**What is required**
For this exercise, write out the whole listing below exactly, omitting its images.

**Information supplied**
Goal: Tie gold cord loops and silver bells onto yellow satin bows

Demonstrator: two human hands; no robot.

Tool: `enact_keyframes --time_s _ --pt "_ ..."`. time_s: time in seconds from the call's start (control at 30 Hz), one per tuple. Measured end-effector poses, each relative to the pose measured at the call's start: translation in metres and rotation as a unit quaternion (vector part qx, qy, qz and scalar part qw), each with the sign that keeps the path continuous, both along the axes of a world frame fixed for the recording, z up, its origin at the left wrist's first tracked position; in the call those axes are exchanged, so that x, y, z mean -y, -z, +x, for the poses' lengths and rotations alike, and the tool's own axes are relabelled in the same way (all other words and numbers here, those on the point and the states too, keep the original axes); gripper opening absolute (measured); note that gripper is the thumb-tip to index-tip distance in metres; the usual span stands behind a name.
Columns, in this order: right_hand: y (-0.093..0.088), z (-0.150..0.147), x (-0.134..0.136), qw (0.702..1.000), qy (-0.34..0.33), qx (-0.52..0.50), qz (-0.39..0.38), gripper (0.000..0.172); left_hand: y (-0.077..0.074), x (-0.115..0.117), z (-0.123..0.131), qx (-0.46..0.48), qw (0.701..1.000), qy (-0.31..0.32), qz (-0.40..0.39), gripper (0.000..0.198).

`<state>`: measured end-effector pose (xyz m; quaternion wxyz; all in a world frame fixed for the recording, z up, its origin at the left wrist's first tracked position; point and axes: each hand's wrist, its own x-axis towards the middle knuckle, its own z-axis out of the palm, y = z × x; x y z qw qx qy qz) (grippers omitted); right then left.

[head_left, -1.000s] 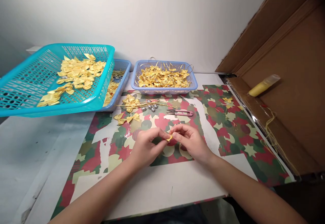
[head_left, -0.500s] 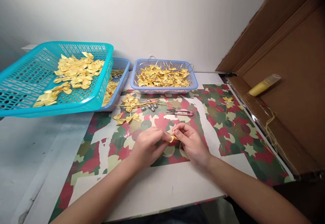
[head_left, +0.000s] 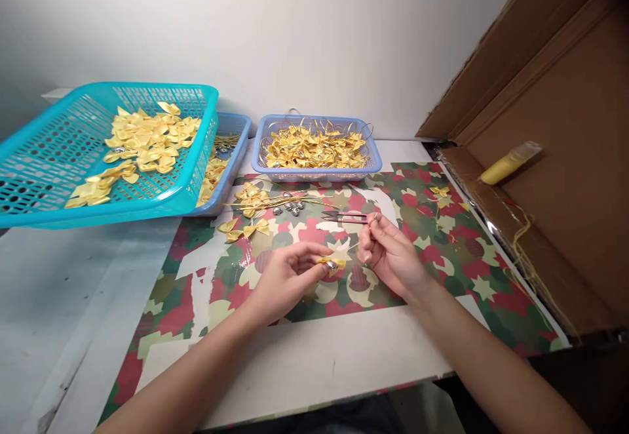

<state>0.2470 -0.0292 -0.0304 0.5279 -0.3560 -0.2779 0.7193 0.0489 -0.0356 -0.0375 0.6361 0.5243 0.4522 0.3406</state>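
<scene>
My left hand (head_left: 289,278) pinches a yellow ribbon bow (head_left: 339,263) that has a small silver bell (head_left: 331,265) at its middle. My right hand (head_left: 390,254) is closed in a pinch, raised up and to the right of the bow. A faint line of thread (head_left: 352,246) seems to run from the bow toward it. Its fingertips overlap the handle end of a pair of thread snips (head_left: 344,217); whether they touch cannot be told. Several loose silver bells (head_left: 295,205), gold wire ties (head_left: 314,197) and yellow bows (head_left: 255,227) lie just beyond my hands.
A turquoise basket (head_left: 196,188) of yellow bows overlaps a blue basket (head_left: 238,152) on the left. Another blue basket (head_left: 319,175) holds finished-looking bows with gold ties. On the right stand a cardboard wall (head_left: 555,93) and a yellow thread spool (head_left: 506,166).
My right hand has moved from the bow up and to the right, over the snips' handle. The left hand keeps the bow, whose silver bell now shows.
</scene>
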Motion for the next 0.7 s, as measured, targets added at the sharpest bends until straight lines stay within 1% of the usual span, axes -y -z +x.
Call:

**Exercise answer**
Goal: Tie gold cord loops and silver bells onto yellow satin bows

Demonstrator: two human hands; no robot.

Tool: `enact_keyframes --time_s _ --pt "_ ..."`. time_s: time in seconds from the call's start (control at 30 Hz), one per tuple. Measured end-effector poses, each relative to the pose measured at the call's start: translation in metres and rotation as a unit quaternion (vector part qx, qy, qz and scalar part qw), each with the sign that keeps the path continuous, both along the axes of a world frame fixed for the recording, z up, its origin at the left wrist's first tracked position; in the call those axes are exchanged, so that x, y, z mean -y, -z, +x, for the poses' lengths and rotations alike, and the tool's own axes are relabelled in the same way (all other words and numbers here, those on the point and the states too, keep the original axes); gripper opening absolute (measured); note that gripper is the thumb-tip to index-tip distance in metres; the usual span stands behind a name.
Columns, in this order: right_hand: y (-0.093..0.088), z (-0.150..0.147), x (-0.134..0.136), qw (0.702..1.000), qy (-0.34..0.33), qx (-0.52..0.50), qz (-0.39..0.38), gripper (0.000..0.172); left_hand: y (-0.077..0.074), x (-0.115..0.117), z (-0.123..0.131), qx (-0.46..0.48), qw (0.701..1.000), qy (-0.31..0.32), qz (-0.40..0.39), gripper (0.000..0.198).

`<state>`: measured end-effector pose (xyz m; quaternion wxyz; all in a world frame fixed for the recording, z up, its origin at the left wrist's first tracked position; point and axes: each hand's wrist, its own x-axis towards the middle knuckle, its own z-axis out of the palm, y = z × x; x y z qw qx qy qz) (grippers omitted); right then left.

[head_left, -1.000s] 
[head_left, -0.500s] 
[head_left, +0.000s] 

<state>0.2470 -0.0292 -0.0304 0.5279 -0.3560 -0.2779 0.7193 0.0489 -0.0356 -0.0375 0.6361 0.5243 0.4522 0.3406</state>
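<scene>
My left hand (head_left: 289,278) pinches a yellow ribbon bow (head_left: 339,263) that has a small silver bell (head_left: 331,265) at its middle. My right hand (head_left: 390,254) is closed in a pinch, raised up and to the right of the bow. A faint line of thread (head_left: 352,246) seems to run from the bow toward it. Its fingertips overlap the handle end of a pair of thread snips (head_left: 344,217); whether they touch cannot be told. Several loose silver bells (head_left: 295,205), gold wire ties (head_left: 314,197) and yellow bows (head_left: 255,227) lie just beyond my hands.
A turquoise basket (head_left: 196,188) of yellow bows overlaps a blue basket (head_left: 238,152) on the left. Another blue basket (head_left: 319,175) holds finished-looking bows with gold ties. On the right stand a cardboard wall (head_left: 555,93) and a yellow thread spool (head_left: 506,166).
My right hand has moved from the bow up and to the right, over the snips' handle. The left hand keeps the bow, whose silver bell now shows.
</scene>
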Motion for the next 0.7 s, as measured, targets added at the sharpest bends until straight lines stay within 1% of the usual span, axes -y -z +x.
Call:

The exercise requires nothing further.